Lastly the template trigger is configured to monitor the project’s VCS (version control system) root for changes that would indicate we should test a build. Ours is set to trigger on each check-in and include several check-ins in the build if they are from the same person. Additionally the default for the trigger in our template only looks at the develop branch and specifically ignores master.
whew That feels like a lot for just one article. The next post will cover the Octopus Deploy install and environment so they can work in tandem.
1. I believe a gMSA would be best here but your mileage may vary. Likely you’ll have to deploy with a traditional service account and then come back and update the service to use the MSA/gMSA. For our use case permissions are pretty binary (either the service(s) will have permissions or they won’t)2.

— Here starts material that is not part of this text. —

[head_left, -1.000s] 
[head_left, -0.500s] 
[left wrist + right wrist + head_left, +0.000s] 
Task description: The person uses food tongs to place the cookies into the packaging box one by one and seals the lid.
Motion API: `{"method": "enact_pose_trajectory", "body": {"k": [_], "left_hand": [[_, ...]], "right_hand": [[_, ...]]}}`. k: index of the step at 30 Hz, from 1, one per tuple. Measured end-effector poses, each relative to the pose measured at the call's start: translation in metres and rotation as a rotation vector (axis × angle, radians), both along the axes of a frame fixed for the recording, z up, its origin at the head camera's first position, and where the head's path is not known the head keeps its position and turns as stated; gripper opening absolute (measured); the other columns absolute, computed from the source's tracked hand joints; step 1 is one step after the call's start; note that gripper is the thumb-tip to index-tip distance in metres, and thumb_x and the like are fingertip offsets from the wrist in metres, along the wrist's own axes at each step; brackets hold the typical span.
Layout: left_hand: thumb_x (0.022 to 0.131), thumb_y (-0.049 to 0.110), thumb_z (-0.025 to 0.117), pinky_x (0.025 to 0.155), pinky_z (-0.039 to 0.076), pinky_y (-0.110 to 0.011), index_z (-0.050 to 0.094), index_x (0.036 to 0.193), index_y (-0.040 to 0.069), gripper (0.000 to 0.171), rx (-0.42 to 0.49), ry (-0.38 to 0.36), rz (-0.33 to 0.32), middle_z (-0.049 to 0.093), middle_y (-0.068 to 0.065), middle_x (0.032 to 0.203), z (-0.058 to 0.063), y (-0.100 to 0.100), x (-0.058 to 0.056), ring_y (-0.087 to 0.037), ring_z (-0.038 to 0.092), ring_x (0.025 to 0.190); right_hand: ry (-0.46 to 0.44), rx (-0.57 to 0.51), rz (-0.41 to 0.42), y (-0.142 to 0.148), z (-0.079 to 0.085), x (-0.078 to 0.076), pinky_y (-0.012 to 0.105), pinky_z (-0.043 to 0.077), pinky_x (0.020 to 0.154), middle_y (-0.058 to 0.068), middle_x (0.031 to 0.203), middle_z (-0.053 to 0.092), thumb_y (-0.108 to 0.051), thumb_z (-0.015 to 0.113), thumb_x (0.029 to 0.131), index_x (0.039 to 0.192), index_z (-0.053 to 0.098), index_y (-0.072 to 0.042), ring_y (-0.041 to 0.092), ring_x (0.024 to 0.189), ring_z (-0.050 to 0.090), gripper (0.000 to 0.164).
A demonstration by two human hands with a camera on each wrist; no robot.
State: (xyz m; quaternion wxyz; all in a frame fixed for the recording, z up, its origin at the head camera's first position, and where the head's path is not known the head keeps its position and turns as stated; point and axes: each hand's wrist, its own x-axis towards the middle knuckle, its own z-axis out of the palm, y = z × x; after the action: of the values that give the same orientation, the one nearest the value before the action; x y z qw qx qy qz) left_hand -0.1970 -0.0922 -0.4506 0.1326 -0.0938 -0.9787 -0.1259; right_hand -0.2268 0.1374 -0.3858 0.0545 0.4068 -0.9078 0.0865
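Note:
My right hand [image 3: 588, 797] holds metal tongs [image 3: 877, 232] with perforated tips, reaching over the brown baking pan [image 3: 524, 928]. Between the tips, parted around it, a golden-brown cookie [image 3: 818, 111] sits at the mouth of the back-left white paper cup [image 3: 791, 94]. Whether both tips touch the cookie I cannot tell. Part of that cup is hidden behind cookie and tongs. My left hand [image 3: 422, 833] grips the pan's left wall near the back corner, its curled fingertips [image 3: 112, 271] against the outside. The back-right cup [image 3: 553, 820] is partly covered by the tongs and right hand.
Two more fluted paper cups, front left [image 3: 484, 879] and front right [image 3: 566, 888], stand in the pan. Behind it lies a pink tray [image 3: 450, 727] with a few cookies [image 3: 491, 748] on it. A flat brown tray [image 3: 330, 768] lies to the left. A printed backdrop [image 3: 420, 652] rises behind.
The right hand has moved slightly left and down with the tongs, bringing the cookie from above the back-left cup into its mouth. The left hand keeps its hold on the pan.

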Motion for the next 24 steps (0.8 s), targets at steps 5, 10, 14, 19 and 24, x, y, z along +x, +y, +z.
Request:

2. Also please note that much of what follows is that path we took due to some trial and error and may not be the single most efficient implementation. We’re all human and we’re doing our best: your mileage may vary!
3. Best practice is deploy to a big boy SQL Server that matches the edition of SQL server that will be deployed to in production. While you can use localdb your builds could fail if your database code includes objects no supported by localdb or worse if the version of localdb doesn’t match your actual environment.